• What you should do: A single figure is required: the number of lines below in which the word "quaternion" occurs.

# # # #

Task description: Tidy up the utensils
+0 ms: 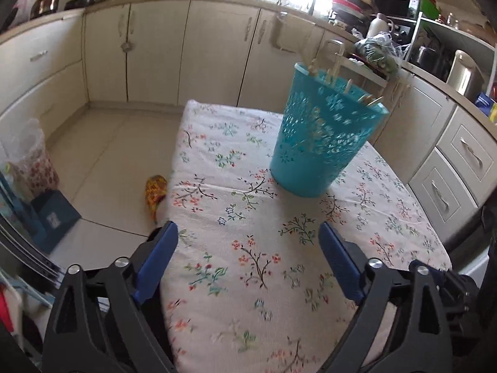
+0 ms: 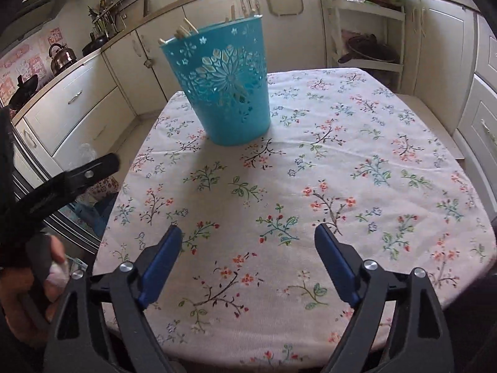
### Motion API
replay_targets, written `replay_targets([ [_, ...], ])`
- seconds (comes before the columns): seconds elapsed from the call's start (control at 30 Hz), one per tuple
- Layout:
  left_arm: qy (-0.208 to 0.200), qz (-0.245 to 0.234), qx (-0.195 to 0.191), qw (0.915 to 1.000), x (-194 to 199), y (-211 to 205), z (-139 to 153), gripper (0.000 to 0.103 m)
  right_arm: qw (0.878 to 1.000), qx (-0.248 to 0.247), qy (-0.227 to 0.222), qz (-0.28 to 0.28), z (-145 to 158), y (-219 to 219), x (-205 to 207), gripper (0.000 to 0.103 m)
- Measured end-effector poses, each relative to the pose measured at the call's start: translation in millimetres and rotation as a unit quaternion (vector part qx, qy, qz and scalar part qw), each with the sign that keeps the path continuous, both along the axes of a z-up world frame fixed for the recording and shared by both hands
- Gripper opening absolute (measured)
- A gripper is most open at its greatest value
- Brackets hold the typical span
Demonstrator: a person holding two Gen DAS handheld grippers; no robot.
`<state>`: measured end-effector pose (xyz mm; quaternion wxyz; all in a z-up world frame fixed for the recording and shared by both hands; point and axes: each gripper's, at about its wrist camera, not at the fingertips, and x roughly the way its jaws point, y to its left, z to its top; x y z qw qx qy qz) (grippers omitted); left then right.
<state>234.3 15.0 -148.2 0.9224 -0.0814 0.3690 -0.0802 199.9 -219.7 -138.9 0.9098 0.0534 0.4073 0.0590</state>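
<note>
A turquoise plastic basket (image 2: 228, 87) with cut-out flower patterns stands upright on a table covered by a floral tablecloth (image 2: 341, 155). In the right wrist view it sits toward 11 o'clock of the tabletop, near the far edge. Pale wooden utensil handles (image 2: 186, 29) stick up out of its rim, leaning against the wall of the basket; how many there are cannot be told.

The right gripper (image 2: 248, 233) hangs over the near part of the table with its jaws spread wide and nothing between the blue pads (image 2: 161, 264); only bare cloth shows in the gap. The basket lies well ahead of it, at about 12 o'clock, apart from the fingertips.

The left gripper (image 1: 248, 228) is likewise released, its jaws wide apart with nothing between them, over the near left edge of the table. From its camera the basket (image 1: 323, 136) stands at about 1 o'clock, well apart from its pads, with the utensil handles (image 1: 332, 74) showing above the rim. The same gripper enters the right wrist view at 9 o'clock as a dark finger (image 2: 93, 168), with part of the person's hand (image 2: 52, 264) below it at 8 o'clock.

Cream kitchen cabinets (image 2: 93, 102) surround the table, and a kettle (image 2: 62, 56) sits on the counter at 10 o'clock.
</note>
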Motion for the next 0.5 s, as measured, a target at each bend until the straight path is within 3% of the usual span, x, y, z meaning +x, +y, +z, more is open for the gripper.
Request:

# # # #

• Response area: 2